Accessing raw MongoDB
// Via ctx.db
ctx.db.client // MongoClient instance
ctx.db.db // native Db instance (from mongodb package)
// Via deprecated import
db.client
db.db
Common patterns
// Paginated query in a handler
const [items, pageCount, count] = await this.ctx.db.paginate(
MyModel.getMulti(domainId, { status: 'active' }),
page,
20,
);
// Using deprecated db import in a model
import { db } from 'hydrooj';
const coll = db.collection('my_collection');
await coll.updateOne({ _id: oid }, { $set: { field: value } });
6. Management Scripts (ctx.addScript)
Scripts appear in the System Control Panel → Scripts page. They are admin-only tools for batch operations, data migration, or maintenance tasks.
Registration
ctx.addScript(
name: string, // Unique script identifier
description: string, // Human-readable description shown in UI
validate: Schema<T>, // Schemastery schema for script arguments
run: (args: T, report: (msg: string) => void) => boolean | Promise<boolean>,
);
The run callback receives:
args— validated input matching the schemareport— progress callback, shows messages in the UI during execution
Return true to indicate success, or throw an error for failure.
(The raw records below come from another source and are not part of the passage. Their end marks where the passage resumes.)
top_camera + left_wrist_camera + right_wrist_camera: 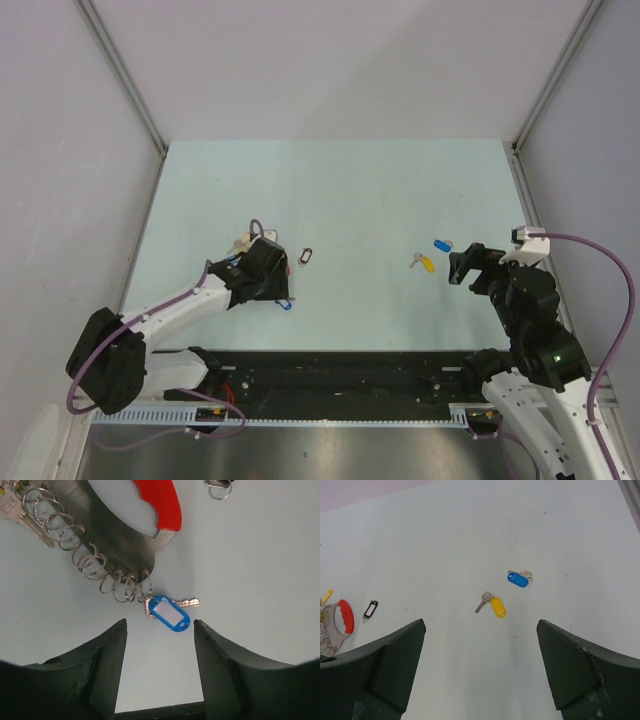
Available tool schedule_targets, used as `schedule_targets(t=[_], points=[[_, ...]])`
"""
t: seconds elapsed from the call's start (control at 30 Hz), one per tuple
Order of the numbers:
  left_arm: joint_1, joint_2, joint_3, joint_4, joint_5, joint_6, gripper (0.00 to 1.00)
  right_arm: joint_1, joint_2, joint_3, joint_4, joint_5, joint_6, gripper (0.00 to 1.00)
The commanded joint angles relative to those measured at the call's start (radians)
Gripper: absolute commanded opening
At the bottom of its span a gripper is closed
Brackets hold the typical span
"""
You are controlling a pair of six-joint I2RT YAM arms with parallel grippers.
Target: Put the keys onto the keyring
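Right pincer [481, 623]; beyond, yellow-tagged key [497, 606]

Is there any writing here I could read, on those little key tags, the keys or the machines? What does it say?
No readable text in any view.
White insert of the blue plastic key tag by the large grey metal keyring: blank.
Any stamping on the silver key at the left wrist view's top-left corner: too blurred to read.
The yellow tag, black tag and other blue tag: too small to tell.
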Motion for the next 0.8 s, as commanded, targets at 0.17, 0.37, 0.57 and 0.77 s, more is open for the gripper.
schedule_targets(t=[0.17, 0.37, 0.57, 0.77], points=[[-0.012, -0.047, -0.08, 0.123, -0.117, -0.167, 0.52, -0.004, 0.0, -0.002, 0.014, -0.015, 0.004, 1.0], [-0.012, -0.055, -0.138, 0.184, -0.116, -0.201, 0.56, -0.001, -0.002, -0.005, 0.014, -0.014, 0.004, 1.0], [-0.025, 0.023, -0.163, 0.29, -0.033, -0.208, 0.57, -0.004, 0.003, -0.007, 0.014, -0.012, 0.006, 1.0], [-0.116, 0.158, -0.062, 0.356, -0.013, -0.221, 0.59, -0.006, 0.009, -0.01, 0.015, -0.017, 0.004, 1.0]])
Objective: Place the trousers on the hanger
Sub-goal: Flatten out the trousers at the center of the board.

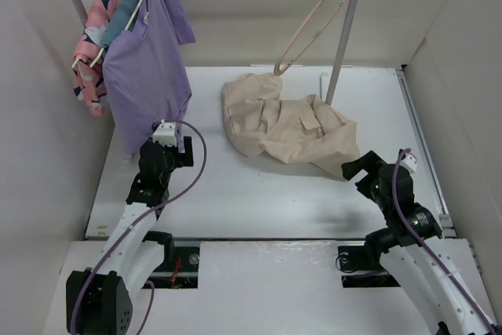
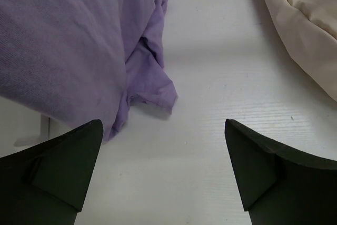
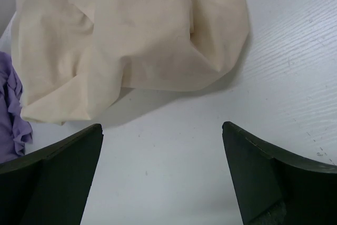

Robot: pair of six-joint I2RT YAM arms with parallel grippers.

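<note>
The beige trousers (image 1: 282, 121) lie crumpled on the white table, right of centre; they also show in the right wrist view (image 3: 131, 35) and at the top right of the left wrist view (image 2: 310, 19). The pale pink hanger (image 1: 314, 25) hangs by its hook from the rail at the back right, above the trousers' far edge. My left gripper (image 1: 169, 140) is open and empty, next to the purple shirt's hem (image 2: 79, 40). My right gripper (image 1: 359, 169) is open and empty, just short of the trousers' near right edge.
A purple shirt (image 1: 145, 60) and a pink patterned garment (image 1: 94, 37) hang on wooden hangers at the rail's left end. The rail's right post (image 1: 345, 33) stands behind the trousers. Beige walls enclose the table (image 1: 259, 194) on three sides.
</note>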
Example: batch cleanup script
import { Context, Schema, iterateAllProblem } from 'hydrooj';
export async function apply(ctx: Context) {
ctx.addScript('clean_orphan_data', 'Remove orphan data from problems',
Schema.object({
dryRun: Schema.boolean().default(true).description('Only report, do not delete'),
}),
async (args, report) => {
let count = 0;
await iterateAllProblem(['domainId', 'docId', 'title'], async (pdoc, i, total) => {
if (i % 100 === 0) report(`Processing ${i}/${total}...`);
const hasOrphan = checkOrphan(pdoc);
if (hasOrphan) {
count++;
if (!args.dryRun) await cleanupOrphan(pdoc);
}
});
report(`Found ${count} problems with orphan data`);
return true;
},
);
}
Built-in iteration helpers (from hydrooj)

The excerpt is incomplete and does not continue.